Tapi di lapangan, kata tuma’ninah sering hanya dipahami secara teknis: jeda sebentar dalam setiap rukun salat. Hanya sebatas “jangan buru-buru.” Padahal tuma’ninah lebih dari itu. Ia bukan sekadar soal pelan, tapi soal kehadiran hati.
Apa Itu Tuma’ninah?
Secara bahasa, tuma’ninah berasal dari kata طمأنينة yang berarti: Ketenangan, Kedamaian, Keteguhan hati yang tidak tergesa. Secara ruhani, tuma’ninah adalah saat hati berhenti berlari, dan mulai berdiam dalam hadirat Allah.

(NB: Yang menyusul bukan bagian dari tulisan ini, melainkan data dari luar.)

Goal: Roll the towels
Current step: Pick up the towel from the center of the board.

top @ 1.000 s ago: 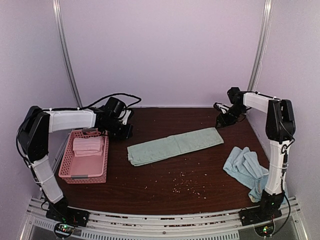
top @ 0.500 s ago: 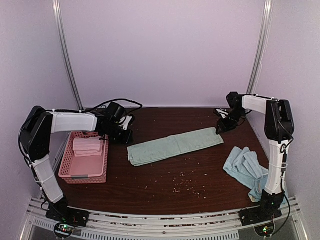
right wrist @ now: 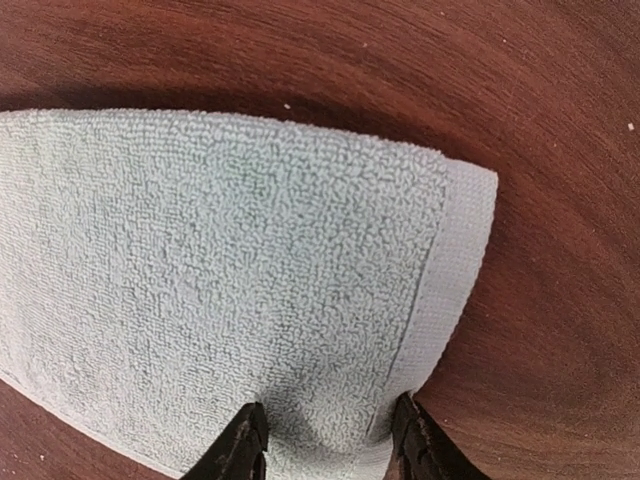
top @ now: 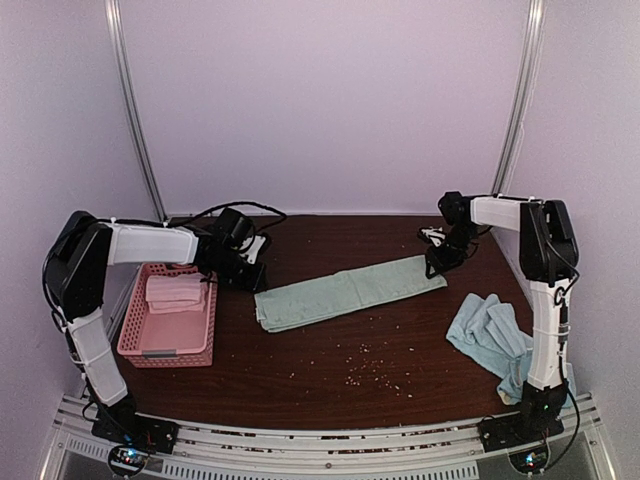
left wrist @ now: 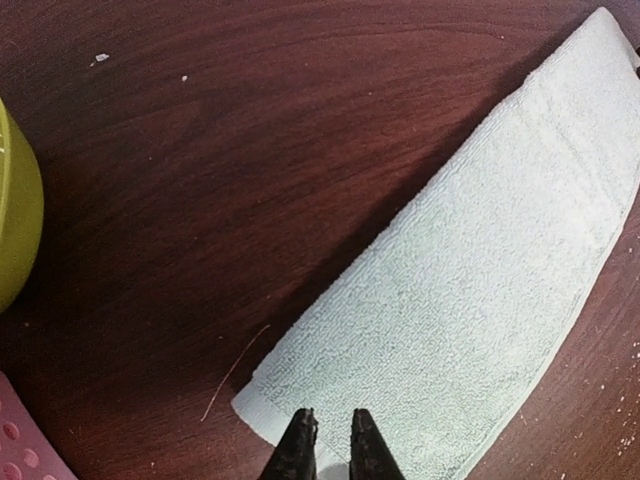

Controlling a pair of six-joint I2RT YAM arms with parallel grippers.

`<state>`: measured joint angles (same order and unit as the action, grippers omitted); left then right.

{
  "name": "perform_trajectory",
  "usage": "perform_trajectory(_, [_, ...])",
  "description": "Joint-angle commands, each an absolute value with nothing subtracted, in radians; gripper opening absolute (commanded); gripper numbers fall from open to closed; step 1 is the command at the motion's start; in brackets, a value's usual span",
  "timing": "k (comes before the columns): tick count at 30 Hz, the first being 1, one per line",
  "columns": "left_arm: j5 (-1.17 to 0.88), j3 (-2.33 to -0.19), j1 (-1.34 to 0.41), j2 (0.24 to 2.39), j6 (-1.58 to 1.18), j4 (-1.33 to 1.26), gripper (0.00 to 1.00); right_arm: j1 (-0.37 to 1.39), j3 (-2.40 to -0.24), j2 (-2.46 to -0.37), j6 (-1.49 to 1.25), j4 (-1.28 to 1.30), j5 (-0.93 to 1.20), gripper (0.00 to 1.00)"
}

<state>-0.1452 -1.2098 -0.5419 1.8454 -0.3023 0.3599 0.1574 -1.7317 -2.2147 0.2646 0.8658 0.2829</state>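
Note:
A mint green towel point(top: 350, 293), folded into a long strip, lies slantwise across the middle of the table. My left gripper point(top: 250, 268) hovers over its left end; in the left wrist view the tips point(left wrist: 332, 445) stand a narrow gap apart above the towel's corner point(left wrist: 270, 405), with nothing between them. My right gripper point(top: 437, 262) sits on the towel's right end. Its fingers point(right wrist: 240, 445) are spread and pressed into the cloth point(right wrist: 250, 270) beside the hem, and the cloth puckers slightly between them. A pink towel point(top: 175, 292) lies folded in the basket. Light blue towels point(top: 490, 335) lie crumpled at the right.
The pink latticed basket point(top: 165, 345) stands at the left, near the left arm. Crumbs point(top: 365, 372) dot the table in front of the green towel. A yellow-green rounded thing point(left wrist: 15, 210) shows at the left edge of the left wrist view.
The left gripper has slid right to the green towel's left end and its tips have parted a little. The right gripper has come down and left onto the towel's right end.

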Motion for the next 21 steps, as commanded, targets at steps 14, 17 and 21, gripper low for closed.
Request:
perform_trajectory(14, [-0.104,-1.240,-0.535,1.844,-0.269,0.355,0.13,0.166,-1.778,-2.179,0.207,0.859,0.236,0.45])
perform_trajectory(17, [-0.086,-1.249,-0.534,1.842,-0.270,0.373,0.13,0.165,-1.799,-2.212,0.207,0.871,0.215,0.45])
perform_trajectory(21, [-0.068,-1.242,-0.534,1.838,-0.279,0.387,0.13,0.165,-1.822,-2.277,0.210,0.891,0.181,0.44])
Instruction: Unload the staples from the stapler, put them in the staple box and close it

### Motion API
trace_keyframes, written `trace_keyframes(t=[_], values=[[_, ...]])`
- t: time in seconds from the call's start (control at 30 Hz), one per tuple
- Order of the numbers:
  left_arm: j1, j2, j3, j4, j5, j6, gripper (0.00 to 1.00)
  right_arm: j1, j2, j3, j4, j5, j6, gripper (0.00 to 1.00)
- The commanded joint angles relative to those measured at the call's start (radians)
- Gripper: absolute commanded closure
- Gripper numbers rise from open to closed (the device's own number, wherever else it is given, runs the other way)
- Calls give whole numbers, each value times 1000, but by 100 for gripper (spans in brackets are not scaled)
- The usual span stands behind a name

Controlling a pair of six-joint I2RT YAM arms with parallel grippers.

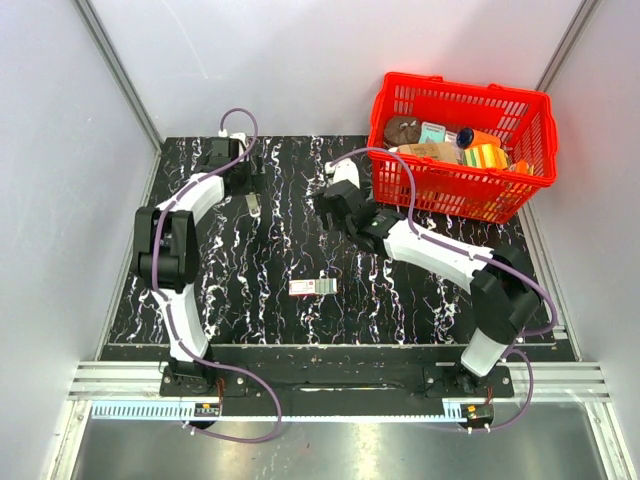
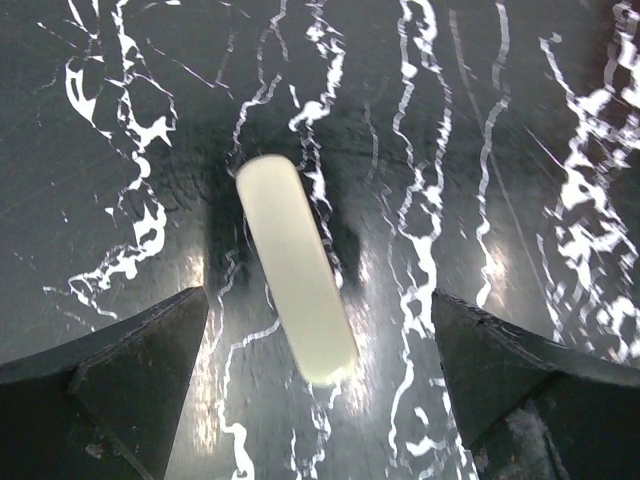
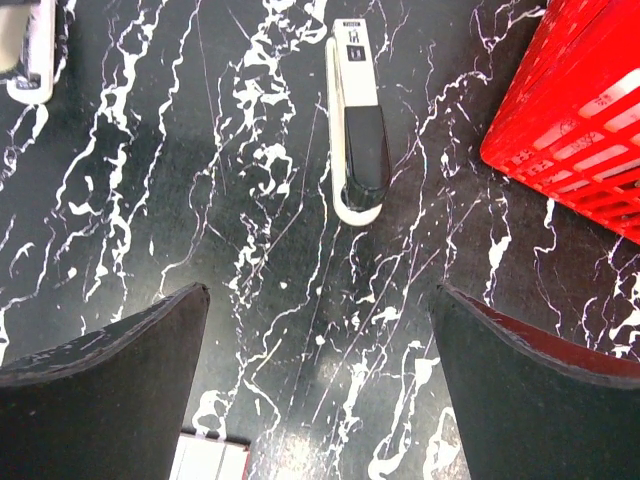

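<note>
Dark fingers (image 2: 120,385) of the left gripper (image 2: 320,292) fill the bottom corners of the left wrist view. They are spread wide and hold nothing. Between them, touching neither, lies the stapler (image 2: 297,270), a pale rounded bar flat on the black, white-veined table (image 2: 520,120), slanting from 11 o'clock to 5 o'clock.

The right gripper (image 3: 320,288) is likewise spread wide and empty. Only its wrist view shows a white tool (image 3: 355,130) with a black top, shaped like a stapler. It lies lengthwise at 12 o'clock ahead of the fingers, apart from the red basket (image 3: 580,110) at 2 o'clock. An edge of a red-and-white box (image 3: 212,462) shows at 7 o'clock. A pale piece (image 3: 28,55) is cut off by the corner at 10 o'clock, and what it is cannot be told.

From overhead the stapler is a small sliver at 10 o'clock on the table, just beside the left gripper. The box sits near the middle, and the basket, holding packets, at 2 o'clock.

The left arm (image 1: 170,250) rises from its base at 7 o'clock, folds at the table's left edge and reaches toward 11 o'clock. The right arm (image 1: 440,255) bends at 4 o'clock, and its white forearm stretches toward 12 o'clock.
</note>
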Motion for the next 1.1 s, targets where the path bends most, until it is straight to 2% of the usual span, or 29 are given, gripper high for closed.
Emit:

Dalam salat, tuma’ninah adalah ketika kita:Menikmati rukuk, bukan sekadar menunduk. Tenang dalam sujud, bukan hanya menempelkan dahi ke sajadah. Merasakan bacaan, bukan hanya mengulang hafalan. Bahkan, tuma’ninah adalah diam yang penuh makna, bukan jeda yang kosong.
- Hati kita terbiasa tergesa.
- Pikiran penuh dengan daftar tugas dan notifikasi.
- Kita terbiasa cepat, instan, serba buru-buru.
Padahal, salat seharusnya menjadi ruang jeda dari dunia, bukan justru menirunya.
Tuma’ninah mengajak kita untuk:
- Berhenti.
- Bernapas.
- Mengingat bahwa kita sedang berdiri di hadapan Allah, bukan mengejar waktu.